Educating children while living within our means
April 27, 2010
Educators across Ohio are consumed by two issues – cuts and levies. School districts face brutal budget decisions as they confront falling revenues. The state’s newspapers are awash with headlines that read: “District cuts 164, mostly teachers,” “Cleveland issues layoff notices to more than 500 teachers,” and “Supporters make final push for school levies.”
The bad news is that things are apt to get even worse. The state’s current $50.5 billion biennial budget was made whole in 2009 by $5 billion in one-time federal stimulus dollars and $2.4 billion in budget cuts. Funding for K-12 education accounts for 41 percent of state spending. Republicans in the Ohio House of Representatives recently warned that “state education funding may be reduced in next state budget by 22.7 to 30.1 percent.”
Other lawmakers and analysts suggest the pain won’t be that great. They point optimistically to new federal legislation, the Keep Our Educators Working Act, which seeks $23 billion in additional federal dollars to “provide money to every State for the specific purpose of hiring or retaining school employees.”
While there is genuine uncertainty as to how much Ohio will need to cut school spending in coming months, there is no doubt that further spending reductions are in the offing – if not this year then certainly next. It is also clear that the “easy” cuts and cost-saving strategies have already been implemented by schools and districts. Across the state districts have been shrinking their administrative costs, consolidating services like busing, partnering with other districts where possible, and cutting back on non-essential programs.
What’s left to cut now is the hard stuff. As teacher salaries and benefits are the single largest expense in schools that is the place where cuts will be incurred. Yet, how these cuts are made in the coming months and years will have a profound impact on the future of our state’s children. The evidence is overwhelming that quality teachers are the prime driver of student success.
Done poorly, teacher cuts can do irreparable harm to our children.
If teacher quality is job one, what can Ohio’s districts do in times of fiscal duress to protect teacher quality and teacher performance? Steven F. Wilson, senior fellow at Education Sector in Washington, DC, believes that districts need to, “dispense with their poorest performing teachers, improve the instructional performance of those who remain, attract the most capable new talent, and retain star teachers.” Further, Wilson argues, “for skilled leaders, fiscal austerity does not inhibit reform, it begets urgency.”
For superintendents to implement reforms to the way we train, reward, and retain teachers, they will need the help of state lawmakers.
First, superintendents need more flexibility in allocating increasingly scarce dollars and resources (see Roza review below). This can happen by waiving costly state mandates (maximum class sizes, all-day kindergarten requirements, etc.) and freeing up spending decisions. As much as possible, state dollars should arrive to districts as a lump sum to be spent by local school officials as they think best meets the needs of their children.

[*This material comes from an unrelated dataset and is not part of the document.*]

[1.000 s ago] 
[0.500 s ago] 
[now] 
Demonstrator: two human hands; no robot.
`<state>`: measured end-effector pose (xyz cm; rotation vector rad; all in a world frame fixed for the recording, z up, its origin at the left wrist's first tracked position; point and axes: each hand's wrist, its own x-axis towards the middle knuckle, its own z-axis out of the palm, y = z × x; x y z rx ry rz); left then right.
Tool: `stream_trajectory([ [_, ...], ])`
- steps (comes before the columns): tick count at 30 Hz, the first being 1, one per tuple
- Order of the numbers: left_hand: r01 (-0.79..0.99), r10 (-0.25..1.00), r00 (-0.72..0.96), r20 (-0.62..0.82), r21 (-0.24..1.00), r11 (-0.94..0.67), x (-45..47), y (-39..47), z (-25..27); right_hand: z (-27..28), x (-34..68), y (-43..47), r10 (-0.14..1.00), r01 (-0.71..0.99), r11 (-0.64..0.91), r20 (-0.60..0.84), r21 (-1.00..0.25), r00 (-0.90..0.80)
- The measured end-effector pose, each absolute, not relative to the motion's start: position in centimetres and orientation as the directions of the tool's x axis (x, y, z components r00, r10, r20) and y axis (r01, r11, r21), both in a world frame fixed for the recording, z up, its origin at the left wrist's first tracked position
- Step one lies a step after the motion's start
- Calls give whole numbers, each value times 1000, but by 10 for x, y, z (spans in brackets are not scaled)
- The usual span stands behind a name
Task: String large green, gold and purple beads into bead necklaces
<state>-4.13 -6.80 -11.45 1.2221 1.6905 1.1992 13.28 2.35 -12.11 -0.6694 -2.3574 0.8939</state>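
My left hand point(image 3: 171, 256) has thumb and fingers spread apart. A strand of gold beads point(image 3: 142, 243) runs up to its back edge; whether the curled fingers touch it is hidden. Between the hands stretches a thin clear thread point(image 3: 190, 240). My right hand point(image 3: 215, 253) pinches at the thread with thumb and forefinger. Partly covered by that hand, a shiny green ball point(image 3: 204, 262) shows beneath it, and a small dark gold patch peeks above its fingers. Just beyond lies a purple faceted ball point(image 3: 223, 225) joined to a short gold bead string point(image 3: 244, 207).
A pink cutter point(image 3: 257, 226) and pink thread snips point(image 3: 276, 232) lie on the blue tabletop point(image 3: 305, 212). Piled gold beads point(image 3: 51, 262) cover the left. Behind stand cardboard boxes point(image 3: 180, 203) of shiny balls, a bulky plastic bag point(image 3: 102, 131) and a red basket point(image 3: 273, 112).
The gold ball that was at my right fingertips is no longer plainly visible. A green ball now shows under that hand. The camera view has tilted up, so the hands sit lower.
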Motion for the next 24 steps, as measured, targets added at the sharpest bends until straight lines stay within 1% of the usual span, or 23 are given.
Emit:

This doesn’t mean anything goes. The state must still hold districts and schools accountable for academic results and general rules of public accounting. But, local administrators should determine how to allocate staff, which staff to cut, and what incentives are necessary for rewarding the best teachers while encouraging them to take on larger classes. The state should report what works and what doesn’t.
Second, Ohio needs to commit itself to using student achievement data for a significant portion of teacher evaluations. This is encouraged by the federal Race to the Top competition, and other states and school districts are embracing the reform. Ohio can build on its successful implementation of value-added assessments to come up with a new definition of “highly effective” teachers. This would make it easier for school administrators to determine their top performing teachers, the teachers with talent who need help, and those who can be dismissed.
Third, the state law requiring that when teachers are let go for financial reasons, the dismissals must be based on seniority alone and not on student performance or other factors should be repealed, or at least suspended for the FY 2012-13 biennium. Because of current statute, and local collective bargaining agreements that reinforce it, the newer and less-expensive teachers must depart, and with them goes their energy and the district’s future labor force.
Consider how perverse this is. Dayton’s 2007 Teacher of the Year was given that award with one hand and his layoff notice with the other because after a local levy failed, the district had no choice but to protect seniority above all else.
Ohio’s schools face an economic crisis that will not pass soon. Key to successfully navigating this time is ensuring the state’s children have access to the very best teachers available. This means redesigning how funds get to districts and schools, while working to ensure that scarce resources are used to support and develop our very best teachers. This is the only way to ensure a brighter future for our children while living within our means economically.